13.4.8. Considerations for hot-unplugging memory devices Copy linkLink copied to clipboard!
When planning to hot-remove memory devices, consider the following potential issues and limitations.
- Migration failure messages
- When offlining memory, you can see migration failure messages such as:
[ 6381.169189] page dumped because: migration failure
[ 6381.181353] migrating pfn 8842600 failed ret:2
...
This indicates a failure to move data from the memory targeted for removal. The kernel retries memory migration, and it usually completes successfully. However, hot removal fails depending on system conditions:
- Insufficient memory after removal
- If memory capacity is insufficient after removal, memory migration might fail. Ensure enough free memory remains before starting the hot removal.
- Using Transparent Hugepages
- If Transparent Hugepages are used, there might not be enough free memory for 2MB pages, which can cause migration delays or failures. Consider disabling Transparent Hugepages or ensuring that sufficient free memory is available.
- Using Hugetlb Pages
- 1GB hugepages: Hot removal is not supported.

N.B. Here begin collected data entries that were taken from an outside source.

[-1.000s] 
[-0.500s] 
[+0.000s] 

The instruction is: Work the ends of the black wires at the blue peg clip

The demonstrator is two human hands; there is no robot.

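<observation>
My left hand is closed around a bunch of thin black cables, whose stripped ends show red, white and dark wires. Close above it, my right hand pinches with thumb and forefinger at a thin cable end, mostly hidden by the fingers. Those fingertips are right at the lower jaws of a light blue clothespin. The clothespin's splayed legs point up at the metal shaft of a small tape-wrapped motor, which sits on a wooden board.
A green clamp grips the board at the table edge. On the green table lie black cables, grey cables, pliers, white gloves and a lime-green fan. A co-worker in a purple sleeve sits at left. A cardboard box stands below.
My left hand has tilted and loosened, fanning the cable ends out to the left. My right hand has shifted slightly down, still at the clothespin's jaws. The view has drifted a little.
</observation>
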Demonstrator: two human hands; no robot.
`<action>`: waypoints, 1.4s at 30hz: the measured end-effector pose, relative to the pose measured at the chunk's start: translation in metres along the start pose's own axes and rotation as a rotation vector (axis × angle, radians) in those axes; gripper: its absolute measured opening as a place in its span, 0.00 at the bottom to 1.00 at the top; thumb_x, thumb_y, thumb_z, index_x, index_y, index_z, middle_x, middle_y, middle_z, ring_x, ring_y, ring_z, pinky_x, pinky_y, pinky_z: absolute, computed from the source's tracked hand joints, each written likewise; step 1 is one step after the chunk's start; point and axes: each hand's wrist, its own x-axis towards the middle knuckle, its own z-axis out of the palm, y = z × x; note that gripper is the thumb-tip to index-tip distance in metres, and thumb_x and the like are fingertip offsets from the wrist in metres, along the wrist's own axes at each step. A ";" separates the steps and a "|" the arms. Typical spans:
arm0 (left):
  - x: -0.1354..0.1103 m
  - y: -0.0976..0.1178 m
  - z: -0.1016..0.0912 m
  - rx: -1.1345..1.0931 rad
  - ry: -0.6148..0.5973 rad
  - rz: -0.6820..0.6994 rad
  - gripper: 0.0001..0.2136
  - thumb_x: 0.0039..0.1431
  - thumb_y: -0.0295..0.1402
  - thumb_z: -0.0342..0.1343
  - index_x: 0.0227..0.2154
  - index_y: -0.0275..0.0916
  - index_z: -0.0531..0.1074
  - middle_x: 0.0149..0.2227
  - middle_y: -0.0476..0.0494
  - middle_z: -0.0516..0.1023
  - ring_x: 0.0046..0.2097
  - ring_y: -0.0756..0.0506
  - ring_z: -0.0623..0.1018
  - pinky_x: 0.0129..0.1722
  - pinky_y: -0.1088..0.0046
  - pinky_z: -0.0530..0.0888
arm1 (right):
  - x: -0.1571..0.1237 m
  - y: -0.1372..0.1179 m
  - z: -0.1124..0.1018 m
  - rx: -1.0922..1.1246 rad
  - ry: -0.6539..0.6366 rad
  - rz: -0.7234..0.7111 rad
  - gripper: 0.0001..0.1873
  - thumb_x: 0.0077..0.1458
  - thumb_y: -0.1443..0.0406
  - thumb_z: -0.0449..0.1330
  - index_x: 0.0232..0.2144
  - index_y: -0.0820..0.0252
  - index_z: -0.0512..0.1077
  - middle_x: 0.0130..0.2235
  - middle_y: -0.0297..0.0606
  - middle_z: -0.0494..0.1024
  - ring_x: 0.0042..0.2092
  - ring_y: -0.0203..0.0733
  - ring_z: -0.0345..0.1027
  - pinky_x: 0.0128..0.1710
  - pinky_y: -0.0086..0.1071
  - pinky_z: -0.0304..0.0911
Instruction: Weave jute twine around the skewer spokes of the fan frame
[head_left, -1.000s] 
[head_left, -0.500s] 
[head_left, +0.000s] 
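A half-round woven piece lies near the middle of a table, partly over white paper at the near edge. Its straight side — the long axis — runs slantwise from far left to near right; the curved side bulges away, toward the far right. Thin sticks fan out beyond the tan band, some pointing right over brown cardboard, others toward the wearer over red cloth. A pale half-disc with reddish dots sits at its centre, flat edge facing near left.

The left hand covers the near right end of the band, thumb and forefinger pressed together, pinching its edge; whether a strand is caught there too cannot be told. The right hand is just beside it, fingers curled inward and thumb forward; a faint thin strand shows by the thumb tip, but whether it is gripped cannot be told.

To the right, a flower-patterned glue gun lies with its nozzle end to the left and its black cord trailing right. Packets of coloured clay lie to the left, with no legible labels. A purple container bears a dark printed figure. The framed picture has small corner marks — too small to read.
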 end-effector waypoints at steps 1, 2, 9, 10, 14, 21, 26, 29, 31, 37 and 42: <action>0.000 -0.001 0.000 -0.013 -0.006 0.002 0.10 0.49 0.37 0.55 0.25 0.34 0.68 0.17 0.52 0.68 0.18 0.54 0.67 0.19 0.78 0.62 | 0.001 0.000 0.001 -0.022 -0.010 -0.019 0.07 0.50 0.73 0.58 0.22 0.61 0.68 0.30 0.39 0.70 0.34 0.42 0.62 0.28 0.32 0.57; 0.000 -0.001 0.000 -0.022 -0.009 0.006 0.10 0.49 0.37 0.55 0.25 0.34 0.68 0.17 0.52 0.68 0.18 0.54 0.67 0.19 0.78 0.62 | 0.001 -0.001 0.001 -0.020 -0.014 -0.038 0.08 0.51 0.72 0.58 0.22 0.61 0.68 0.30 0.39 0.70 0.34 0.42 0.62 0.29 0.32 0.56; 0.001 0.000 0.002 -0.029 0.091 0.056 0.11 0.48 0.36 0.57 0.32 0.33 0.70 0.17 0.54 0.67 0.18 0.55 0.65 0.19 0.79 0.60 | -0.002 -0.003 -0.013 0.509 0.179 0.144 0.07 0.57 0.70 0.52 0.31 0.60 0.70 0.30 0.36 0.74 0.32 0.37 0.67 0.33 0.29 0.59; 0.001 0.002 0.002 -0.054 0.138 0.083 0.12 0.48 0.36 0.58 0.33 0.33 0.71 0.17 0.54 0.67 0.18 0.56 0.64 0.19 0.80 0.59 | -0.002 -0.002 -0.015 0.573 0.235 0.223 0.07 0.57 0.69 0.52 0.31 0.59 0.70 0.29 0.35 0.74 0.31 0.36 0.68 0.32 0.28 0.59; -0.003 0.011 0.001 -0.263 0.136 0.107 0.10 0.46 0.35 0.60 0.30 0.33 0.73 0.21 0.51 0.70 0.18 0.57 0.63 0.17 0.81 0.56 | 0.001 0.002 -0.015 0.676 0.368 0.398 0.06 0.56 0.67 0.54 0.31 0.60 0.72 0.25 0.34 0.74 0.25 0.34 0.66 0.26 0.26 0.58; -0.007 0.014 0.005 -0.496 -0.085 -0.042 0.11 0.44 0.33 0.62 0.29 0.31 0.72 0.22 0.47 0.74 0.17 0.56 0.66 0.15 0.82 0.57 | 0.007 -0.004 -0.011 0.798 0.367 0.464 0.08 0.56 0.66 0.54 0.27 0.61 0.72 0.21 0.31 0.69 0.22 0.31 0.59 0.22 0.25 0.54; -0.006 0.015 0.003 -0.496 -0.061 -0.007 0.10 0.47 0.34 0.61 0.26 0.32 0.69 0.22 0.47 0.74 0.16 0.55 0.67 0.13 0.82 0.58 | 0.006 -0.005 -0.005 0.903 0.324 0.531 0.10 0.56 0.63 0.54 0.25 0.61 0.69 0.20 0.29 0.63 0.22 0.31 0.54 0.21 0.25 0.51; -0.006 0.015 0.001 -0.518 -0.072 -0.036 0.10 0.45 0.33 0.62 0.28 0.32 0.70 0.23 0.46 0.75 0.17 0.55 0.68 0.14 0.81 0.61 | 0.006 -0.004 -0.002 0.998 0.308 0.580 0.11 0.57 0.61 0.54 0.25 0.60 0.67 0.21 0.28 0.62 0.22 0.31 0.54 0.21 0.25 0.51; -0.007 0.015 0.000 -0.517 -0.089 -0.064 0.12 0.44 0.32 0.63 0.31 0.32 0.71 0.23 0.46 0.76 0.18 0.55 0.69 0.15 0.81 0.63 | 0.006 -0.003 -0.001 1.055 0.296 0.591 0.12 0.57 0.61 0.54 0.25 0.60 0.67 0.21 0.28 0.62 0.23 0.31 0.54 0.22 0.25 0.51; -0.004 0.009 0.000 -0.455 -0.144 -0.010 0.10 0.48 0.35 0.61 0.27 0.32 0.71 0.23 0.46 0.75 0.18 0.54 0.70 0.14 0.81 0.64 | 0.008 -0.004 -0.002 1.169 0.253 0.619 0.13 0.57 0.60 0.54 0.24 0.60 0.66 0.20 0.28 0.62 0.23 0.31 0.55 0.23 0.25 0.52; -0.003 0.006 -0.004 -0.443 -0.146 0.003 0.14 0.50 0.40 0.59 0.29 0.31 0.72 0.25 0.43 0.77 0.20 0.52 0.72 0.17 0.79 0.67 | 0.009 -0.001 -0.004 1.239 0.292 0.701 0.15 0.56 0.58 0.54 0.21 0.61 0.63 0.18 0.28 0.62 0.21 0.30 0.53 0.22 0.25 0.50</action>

2MB hugepages: Requires contiguous free memory for migration. If the memory is not available, hot removal fails.
- Out of Memory (OOM) Killer risks
-
If a process is bound to a Non-Uniform Memory Access (NUMA) node through
mbind(MPOL_BIND)and you hot-remove that node, the kernel triggers the OOM Killer due to insufficient memory.
Stop these processes before performing the hot removal.